● TASK INSTRUCTIONS: Omit all pictures and transcribe only the lines in the entries below that run from the line with "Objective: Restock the" through the line with "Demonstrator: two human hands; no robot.".

THE RECORDS below:

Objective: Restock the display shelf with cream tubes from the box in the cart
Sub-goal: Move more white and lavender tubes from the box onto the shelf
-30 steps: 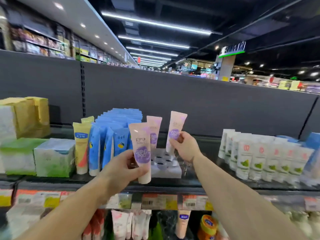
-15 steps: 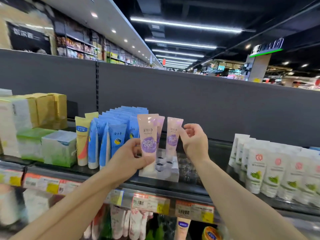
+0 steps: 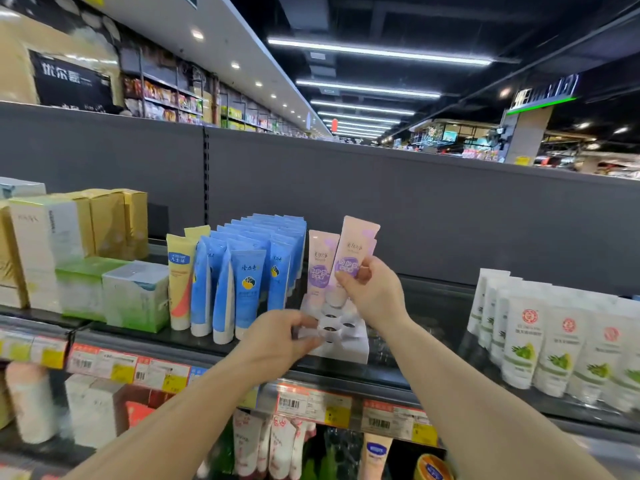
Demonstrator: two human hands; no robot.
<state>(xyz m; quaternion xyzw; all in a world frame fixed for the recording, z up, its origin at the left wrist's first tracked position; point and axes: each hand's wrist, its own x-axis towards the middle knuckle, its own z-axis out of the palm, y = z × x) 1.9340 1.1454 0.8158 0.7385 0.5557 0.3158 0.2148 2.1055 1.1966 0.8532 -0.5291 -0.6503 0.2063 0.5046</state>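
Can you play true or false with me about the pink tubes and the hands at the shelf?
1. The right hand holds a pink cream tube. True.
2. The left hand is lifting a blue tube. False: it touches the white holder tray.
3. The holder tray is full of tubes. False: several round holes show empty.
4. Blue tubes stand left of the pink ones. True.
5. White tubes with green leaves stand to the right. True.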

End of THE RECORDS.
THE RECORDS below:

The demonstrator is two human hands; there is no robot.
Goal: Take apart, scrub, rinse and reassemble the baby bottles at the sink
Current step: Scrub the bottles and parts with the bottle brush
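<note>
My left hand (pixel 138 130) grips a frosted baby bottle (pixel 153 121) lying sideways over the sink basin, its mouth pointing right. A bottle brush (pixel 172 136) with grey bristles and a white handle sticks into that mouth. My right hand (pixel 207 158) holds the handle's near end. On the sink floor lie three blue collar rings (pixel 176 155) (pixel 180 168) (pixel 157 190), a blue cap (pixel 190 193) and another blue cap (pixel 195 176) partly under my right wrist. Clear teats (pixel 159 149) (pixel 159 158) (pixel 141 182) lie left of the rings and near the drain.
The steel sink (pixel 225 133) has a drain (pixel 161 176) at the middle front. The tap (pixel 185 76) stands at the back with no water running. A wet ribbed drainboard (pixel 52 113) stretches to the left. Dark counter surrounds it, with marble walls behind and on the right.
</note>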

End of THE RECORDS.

● PROBLEM SOLUTION:
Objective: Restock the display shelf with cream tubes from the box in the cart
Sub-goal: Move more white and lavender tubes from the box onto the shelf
-30 steps: 
-15 steps: 
+0 steps: 
Demonstrator: two human hands; no robot.

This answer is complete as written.